K.A is sung almost entirely in Magma's constructed language Kobaïan, apart from a short passage in French ("Les Musiciens du Bord du Monde").

Professional ratings
Review scores
| Source | Rating |
| AllMusic | Star |
| Pitchfork Media | 8.4/10 |

==Track listing==

| No. | Title | Length |
|---|---|---|
| 1. | "K.A I" | 11:12 |
| 2. | "K.A II" | 15:53 |
| 3. | "K.A III" | 21:43 |
| Total length: |  | 48:48 |

==Legacy==
This album is part of the Köhntarkösz cycle of albums. It is the prequel to Köhntarkösz (1974). The sequel and final installment in the trilogy is Ëmëhntëhtt-Rê, released in November 2009.

The Köhntarkösz trilogy describes the spiritual quest of two men to understand the intimate workings of the forces of the universe and achieve immortality. The quest was begun by Ëmëhntëhtt-Rê, an ancient Egyptian pharaoh who devoted his life to spiritual efforts, but who was murdered shortly before he could reach the final attainment.

Köhntarkösz tells the story of a modern archaeologist who discovers the location of Ëmëhntëhtt-Rê's tomb. He enters, and as he crosses slowly along the dark passages to the burial chamber, he hears a celestial voice and has visions of Ëmëhntëhtt-Rê's life. When he reaches the burial chamber and touches the tomb, the ancient dust seeps into his pores, and he has a momentary and devastating flash of understanding of the complete attainment of the ancient pharaoh. Waking, his flash of understanding lost in his normative consciousness, he then devotes his own life to recovering the achievements of Ëmëhntëhtt-Rê and carrying them to the final stage (his efforts and teachings, incidentally, may be the link to the remainder of Magma's mythology, the forming of a group of spiritualists who ultimately flee the decrepit Earth for a higher life on the planet Kobaïa).
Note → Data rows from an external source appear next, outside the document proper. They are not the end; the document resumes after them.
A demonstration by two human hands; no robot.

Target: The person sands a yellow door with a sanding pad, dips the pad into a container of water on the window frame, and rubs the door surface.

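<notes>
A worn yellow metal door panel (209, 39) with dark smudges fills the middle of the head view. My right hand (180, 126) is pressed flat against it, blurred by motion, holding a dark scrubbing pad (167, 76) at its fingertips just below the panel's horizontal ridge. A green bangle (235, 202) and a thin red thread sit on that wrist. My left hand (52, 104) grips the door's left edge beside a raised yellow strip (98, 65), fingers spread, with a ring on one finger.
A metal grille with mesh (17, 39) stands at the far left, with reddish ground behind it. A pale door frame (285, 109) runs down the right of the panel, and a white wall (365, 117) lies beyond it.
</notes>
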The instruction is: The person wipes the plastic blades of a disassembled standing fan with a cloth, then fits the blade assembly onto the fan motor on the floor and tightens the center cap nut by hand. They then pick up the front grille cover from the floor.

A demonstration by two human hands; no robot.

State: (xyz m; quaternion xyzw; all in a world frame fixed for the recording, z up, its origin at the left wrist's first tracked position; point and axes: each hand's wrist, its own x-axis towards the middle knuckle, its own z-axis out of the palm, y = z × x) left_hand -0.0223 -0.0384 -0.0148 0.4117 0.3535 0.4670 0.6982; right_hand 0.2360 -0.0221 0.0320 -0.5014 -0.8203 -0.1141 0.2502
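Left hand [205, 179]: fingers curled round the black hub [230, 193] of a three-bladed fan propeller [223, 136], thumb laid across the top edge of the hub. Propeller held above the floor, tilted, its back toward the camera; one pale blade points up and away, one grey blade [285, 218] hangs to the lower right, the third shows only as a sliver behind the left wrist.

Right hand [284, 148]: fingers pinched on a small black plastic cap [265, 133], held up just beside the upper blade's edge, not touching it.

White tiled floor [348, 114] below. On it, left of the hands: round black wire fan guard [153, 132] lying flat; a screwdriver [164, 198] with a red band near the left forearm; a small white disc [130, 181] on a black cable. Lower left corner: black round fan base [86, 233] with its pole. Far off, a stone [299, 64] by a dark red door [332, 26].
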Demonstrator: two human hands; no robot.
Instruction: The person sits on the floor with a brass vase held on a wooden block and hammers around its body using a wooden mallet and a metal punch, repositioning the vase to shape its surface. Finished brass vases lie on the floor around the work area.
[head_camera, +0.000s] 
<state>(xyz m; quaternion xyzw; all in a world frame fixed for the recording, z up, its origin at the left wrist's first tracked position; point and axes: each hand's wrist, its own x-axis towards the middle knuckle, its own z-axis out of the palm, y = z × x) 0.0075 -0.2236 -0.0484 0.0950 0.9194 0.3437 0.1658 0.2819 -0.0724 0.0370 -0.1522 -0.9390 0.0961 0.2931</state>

The story of Köhntarkösz Anteria isn't told literally. Using the unofficial Kobaïan-French dictionary, Timothy Hannem wrote his own vision on the story of the album: "Köhntarkösz Anteria, an intermediate work between these narratives, begins with the celestial appraisal of the archaeologist figure. The voices announce that he will be a future prophet (Köhntarkösz) but at the moment is 'sleeping', i.e. unaware of his future path and place in the spiritual history of the human race. The final section, a merging of two pieces originally known as 'Om Zanka' and 'Gamma Anteria', deals with a youthful vision of the future Köhntarkösz, in which he journeys to a strange village where he is greeted with joyous cries of 'halleluja!' and taken to the entrance of Ëmëhntëhtt-Rê's tomb, at which a mysterious male voice bids him welcome and entreats him to enter. At this point, the album Köhntarkösz begins…"

==Personnel==
- Stella Vander – vocals, percussion
- Antoine Paganotti – vocals
- Himiko Paganotti – vocals
- Isabelle Feuillebois – vocals
- James Mac Gaw – guitars
- Emmanuel Borghi – piano, Fender Rhodes
- Frédéric d'Oelsnitz – Fender Rhodes
- Philippe Bussonnet – bass guitar
- Christian Vander – drums, vocals, percussion

== Literature ==
- Gonin, Philippe (2010). "Magma - Décryptage d'un mythe et d'une musique"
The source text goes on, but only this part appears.